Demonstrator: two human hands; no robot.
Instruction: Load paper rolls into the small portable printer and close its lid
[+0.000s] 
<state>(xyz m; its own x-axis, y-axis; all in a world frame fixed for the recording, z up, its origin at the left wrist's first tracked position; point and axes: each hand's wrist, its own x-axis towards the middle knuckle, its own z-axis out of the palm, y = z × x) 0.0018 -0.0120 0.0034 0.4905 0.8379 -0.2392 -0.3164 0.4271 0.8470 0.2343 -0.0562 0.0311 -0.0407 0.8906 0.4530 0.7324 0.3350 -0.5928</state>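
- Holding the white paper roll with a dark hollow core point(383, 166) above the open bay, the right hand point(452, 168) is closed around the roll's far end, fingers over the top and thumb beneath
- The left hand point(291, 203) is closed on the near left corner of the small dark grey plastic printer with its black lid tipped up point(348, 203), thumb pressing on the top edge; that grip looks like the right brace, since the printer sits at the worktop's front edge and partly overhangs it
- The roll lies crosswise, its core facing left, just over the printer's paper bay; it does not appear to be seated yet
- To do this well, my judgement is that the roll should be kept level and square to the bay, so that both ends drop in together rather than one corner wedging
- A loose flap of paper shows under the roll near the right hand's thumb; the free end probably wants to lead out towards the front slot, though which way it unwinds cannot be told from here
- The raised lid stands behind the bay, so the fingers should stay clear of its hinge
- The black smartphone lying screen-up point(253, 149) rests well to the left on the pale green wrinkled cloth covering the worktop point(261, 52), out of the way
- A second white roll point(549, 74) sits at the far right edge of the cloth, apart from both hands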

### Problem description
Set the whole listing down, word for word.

### Finished task
Demonstrator: two human hands; no robot.
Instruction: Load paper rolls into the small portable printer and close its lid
[+0.000s] 
<state>(xyz m; its own x-axis, y-axis; all in a world frame fixed for the recording, z up, its origin at the left wrist's first tracked position; point and axes: each hand's wrist, its own x-axis towards the middle knuckle, its own z-axis out of the palm, y = z × x) 0.0018 -0.0120 0.0034 0.4905 0.8379 -0.2392 -0.3164 0.4271 0.8470 0.2343 -0.0562 0.0311 -0.0407 0.8906 0.4530 0.7324 0.3350 -0.5928</state>
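- Holding the white paper roll with a dark hollow core point(383, 166) above the open bay, the right hand point(452, 168) is closed around the roll's far end, fingers over the top and thumb beneath
- The left hand point(291, 203) is closed on the near left corner of the small dark grey plastic printer with its black lid tipped up point(348, 203), thumb pressing on the top edge; that grip looks like the right brace, since the printer sits at the worktop's front edge and partly overhangs it
- The roll lies crosswise, its core facing left, just over the printer's paper bay; it does not appear to be seated yet
- To do this well, my judgement is that the roll should be kept level and square to the bay, so that both ends drop in together rather than one corner wedging
- A loose flap of paper shows under the roll near the right hand's thumb; the free end probably wants to lead out towards the front slot, though which way it unwinds cannot be told from here
- The raised lid stands behind the bay, so the fingers should stay clear of its hinge
- The black smartphone lying screen-up point(253, 149) rests well to the left on the pale green wrinkled cloth covering the worktop point(261, 52), out of the way
- A second white roll point(549, 74) sits at the far right edge of the cloth, apart from both hands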

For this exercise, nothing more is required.